> _GIVEN INFORMATION_

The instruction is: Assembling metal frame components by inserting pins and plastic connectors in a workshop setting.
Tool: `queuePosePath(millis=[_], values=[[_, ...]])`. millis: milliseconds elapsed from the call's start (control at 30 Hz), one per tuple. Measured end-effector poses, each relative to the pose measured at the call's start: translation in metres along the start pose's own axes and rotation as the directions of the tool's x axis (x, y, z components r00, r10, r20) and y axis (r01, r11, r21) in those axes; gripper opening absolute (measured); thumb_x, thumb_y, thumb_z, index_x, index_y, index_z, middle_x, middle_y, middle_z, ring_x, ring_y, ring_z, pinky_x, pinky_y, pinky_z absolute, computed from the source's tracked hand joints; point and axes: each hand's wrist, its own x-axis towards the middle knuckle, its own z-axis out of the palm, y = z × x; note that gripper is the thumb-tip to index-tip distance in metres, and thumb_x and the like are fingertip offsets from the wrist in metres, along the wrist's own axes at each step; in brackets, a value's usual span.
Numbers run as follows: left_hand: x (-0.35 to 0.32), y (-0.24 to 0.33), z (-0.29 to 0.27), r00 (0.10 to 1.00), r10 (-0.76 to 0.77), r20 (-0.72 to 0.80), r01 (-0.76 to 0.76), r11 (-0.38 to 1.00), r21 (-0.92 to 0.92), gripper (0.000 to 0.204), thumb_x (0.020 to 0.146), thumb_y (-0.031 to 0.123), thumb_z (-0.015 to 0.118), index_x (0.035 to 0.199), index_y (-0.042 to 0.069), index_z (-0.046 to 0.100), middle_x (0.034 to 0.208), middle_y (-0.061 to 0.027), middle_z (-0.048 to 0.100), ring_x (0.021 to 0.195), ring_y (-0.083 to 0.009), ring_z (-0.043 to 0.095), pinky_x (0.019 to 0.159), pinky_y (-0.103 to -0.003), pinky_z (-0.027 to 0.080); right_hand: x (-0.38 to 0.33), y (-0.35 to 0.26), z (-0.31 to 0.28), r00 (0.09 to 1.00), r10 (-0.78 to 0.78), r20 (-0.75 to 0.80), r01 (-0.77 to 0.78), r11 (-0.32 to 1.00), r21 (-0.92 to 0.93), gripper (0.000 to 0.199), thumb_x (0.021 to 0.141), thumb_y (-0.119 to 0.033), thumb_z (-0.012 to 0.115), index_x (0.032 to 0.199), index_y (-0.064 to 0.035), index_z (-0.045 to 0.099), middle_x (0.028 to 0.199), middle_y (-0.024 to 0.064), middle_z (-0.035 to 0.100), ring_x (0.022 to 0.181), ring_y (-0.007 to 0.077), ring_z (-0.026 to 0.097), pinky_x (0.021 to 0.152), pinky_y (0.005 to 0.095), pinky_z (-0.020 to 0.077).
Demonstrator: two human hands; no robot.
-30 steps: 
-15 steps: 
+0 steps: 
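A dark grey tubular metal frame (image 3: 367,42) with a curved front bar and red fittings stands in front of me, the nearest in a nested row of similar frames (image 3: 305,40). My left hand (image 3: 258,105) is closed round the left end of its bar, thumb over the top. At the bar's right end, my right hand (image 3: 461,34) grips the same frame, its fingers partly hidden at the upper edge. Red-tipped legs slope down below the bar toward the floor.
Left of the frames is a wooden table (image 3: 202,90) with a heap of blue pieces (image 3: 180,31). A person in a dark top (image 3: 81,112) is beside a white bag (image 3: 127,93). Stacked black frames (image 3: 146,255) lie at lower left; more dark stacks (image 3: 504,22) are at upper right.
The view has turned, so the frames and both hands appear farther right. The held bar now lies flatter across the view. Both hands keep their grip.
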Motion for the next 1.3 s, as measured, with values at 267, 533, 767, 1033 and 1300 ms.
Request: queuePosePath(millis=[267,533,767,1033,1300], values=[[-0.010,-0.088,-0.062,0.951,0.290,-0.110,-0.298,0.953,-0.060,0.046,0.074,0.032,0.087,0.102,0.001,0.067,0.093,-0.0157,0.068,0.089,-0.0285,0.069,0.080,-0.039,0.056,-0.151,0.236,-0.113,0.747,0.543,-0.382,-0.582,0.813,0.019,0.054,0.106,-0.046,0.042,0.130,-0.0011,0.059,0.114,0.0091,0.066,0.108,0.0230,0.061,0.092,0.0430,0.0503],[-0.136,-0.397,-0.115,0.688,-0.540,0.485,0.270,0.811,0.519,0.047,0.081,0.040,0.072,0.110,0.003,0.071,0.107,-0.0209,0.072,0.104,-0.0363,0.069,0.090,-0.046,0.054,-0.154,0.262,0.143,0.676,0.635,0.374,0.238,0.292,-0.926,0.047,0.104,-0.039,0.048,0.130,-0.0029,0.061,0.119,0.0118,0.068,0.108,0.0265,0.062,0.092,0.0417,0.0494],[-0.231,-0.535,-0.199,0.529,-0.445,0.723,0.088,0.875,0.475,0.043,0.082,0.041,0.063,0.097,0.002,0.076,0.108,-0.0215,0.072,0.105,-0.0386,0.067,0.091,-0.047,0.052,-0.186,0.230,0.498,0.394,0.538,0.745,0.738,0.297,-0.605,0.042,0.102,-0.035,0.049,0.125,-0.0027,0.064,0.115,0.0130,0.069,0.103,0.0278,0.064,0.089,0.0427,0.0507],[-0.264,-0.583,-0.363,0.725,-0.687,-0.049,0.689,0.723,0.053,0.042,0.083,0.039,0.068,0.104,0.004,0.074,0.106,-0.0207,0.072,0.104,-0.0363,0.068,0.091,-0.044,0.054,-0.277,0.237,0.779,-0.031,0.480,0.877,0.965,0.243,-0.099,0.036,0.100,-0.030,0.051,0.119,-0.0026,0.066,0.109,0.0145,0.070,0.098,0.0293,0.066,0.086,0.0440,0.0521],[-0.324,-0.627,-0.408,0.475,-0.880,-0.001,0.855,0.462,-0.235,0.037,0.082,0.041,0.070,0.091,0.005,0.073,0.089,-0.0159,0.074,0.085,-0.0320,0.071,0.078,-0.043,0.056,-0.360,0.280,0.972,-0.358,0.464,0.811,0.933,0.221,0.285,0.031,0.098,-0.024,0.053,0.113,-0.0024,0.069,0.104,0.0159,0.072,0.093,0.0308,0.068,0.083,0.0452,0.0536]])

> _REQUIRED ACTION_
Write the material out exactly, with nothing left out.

> _PROBLEM SOLUTION_
The instruction is: Assembling metal frame components by inserting pins and plastic connectors in a workshop setting.
Tool: `queuePosePath(millis=[_], values=[[_, ...]])`. millis: milliseconds elapsed from the call's start (control at 30 Hz), one per tuple. Measured end-effector poses, each relative to the pose measured at the call's start: translation in metres along the start pose's own axes and rotation as the directions of the tool's x axis (x, y, z components r00, r10, r20) and y axis (r01, r11, r21) in those axes; gripper opening absolute (measured); thumb_x, thumb_y, thumb_z, index_x, index_y, index_z, middle_x, middle_y, middle_z, ring_x, ring_y, ring_z, pinky_x, pinky_y, pinky_z absolute, computed from the source's tracked hand joints; point and axes: each hand's wrist, its own x-axis towards the middle knuckle, its own z-axis out of the palm, y = z × x; note that gripper is the thumb-tip to index-tip distance in metres, and thumb_x and the like are fingertip offsets from the wrist in metres, along the wrist's own axes at each step; in brackets, a value's usual span.
Numbers run as follows: left_hand: x (-0.35 to 0.32), y (-0.24 to 0.33), z (-0.29 to 0.27), r00 (0.10 to 1.00), r10 (-0.76 to 0.77), r20 (-0.72 to 0.80), r01 (-0.76 to 0.76), r11 (-0.38 to 1.00), r21 (-0.92 to 0.92), gripper (0.000 to 0.204), thumb_x (0.020 to 0.146), thumb_y (-0.031 to 0.123), thumb_z (-0.015 to 0.118), index_x (0.035 to 0.199), index_y (-0.042 to 0.069), index_z (-0.046 to 0.100), middle_x (0.034 to 0.208), middle_y (-0.061 to 0.027), middle_z (-0.048 to 0.100), ring_x (0.021 to 0.195), ring_y (-0.083 to 0.009), ring_z (-0.043 to 0.095), pinky_x (0.019 to 0.159), pinky_y (-0.103 to -0.003), pinky_z (-0.027 to 0.080); right_hand: x (-0.38 to 0.33), y (-0.35 to 0.26), z (-0.31 to 0.28), r00 (0.09 to 1.00), r10 (-0.78 to 0.78), r20 (-0.75 to 0.80), r01 (-0.77 to 0.78), r11 (-0.32 to 1.00), r21 (-0.92 to 0.93), gripper (0.000 to 0.199), thumb_x (0.021 to 0.141), thumb_y (-0.119 to 0.033), thumb_z (-0.012 to 0.115), index_x (0.032 to 0.199), index_y (-0.064 to 0.035), index_z (-0.045 to 0.099), middle_x (0.028 to 0.199), middle_y (-0.024 to 0.064), middle_z (-0.035 to 0.100), ring_x (0.022 to 0.181), ring_y (-0.007 to 0.077), ring_z (-0.026 to 0.097), pinky_x (0.021 to 0.152), pinky_y (0.005 to 0.095), pinky_z (-0.020 to 0.077).
Demonstrator: two human hands; no robot.
-30 steps: 
-15 steps: 
+0 steps: 
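A dark grey tubular metal frame (image 3: 367,42) with a curved front bar and red fittings stands in front of me, the nearest in a nested row of similar frames (image 3: 305,40). My left hand (image 3: 258,105) is closed round the left end of its bar, thumb over the top. At the bar's right end, my right hand (image 3: 461,34) grips the same frame, its fingers partly hidden at the upper edge. Red-tipped legs slope down below the bar toward the floor.
Left of the frames is a wooden table (image 3: 202,90) with a heap of blue pieces (image 3: 180,31). A person in a dark top (image 3: 81,112) is beside a white bag (image 3: 127,93). Stacked black frames (image 3: 146,255) lie at lower left; more dark stacks (image 3: 504,22) are at upper right.
The view has turned, so the frames and both hands appear farther right. The held bar now lies flatter across the view. Both hands keep their grip.
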Motion for the next 1.3 s, as measured, with values at 267, 533, 767, 1033 and 1300 ms.
Request: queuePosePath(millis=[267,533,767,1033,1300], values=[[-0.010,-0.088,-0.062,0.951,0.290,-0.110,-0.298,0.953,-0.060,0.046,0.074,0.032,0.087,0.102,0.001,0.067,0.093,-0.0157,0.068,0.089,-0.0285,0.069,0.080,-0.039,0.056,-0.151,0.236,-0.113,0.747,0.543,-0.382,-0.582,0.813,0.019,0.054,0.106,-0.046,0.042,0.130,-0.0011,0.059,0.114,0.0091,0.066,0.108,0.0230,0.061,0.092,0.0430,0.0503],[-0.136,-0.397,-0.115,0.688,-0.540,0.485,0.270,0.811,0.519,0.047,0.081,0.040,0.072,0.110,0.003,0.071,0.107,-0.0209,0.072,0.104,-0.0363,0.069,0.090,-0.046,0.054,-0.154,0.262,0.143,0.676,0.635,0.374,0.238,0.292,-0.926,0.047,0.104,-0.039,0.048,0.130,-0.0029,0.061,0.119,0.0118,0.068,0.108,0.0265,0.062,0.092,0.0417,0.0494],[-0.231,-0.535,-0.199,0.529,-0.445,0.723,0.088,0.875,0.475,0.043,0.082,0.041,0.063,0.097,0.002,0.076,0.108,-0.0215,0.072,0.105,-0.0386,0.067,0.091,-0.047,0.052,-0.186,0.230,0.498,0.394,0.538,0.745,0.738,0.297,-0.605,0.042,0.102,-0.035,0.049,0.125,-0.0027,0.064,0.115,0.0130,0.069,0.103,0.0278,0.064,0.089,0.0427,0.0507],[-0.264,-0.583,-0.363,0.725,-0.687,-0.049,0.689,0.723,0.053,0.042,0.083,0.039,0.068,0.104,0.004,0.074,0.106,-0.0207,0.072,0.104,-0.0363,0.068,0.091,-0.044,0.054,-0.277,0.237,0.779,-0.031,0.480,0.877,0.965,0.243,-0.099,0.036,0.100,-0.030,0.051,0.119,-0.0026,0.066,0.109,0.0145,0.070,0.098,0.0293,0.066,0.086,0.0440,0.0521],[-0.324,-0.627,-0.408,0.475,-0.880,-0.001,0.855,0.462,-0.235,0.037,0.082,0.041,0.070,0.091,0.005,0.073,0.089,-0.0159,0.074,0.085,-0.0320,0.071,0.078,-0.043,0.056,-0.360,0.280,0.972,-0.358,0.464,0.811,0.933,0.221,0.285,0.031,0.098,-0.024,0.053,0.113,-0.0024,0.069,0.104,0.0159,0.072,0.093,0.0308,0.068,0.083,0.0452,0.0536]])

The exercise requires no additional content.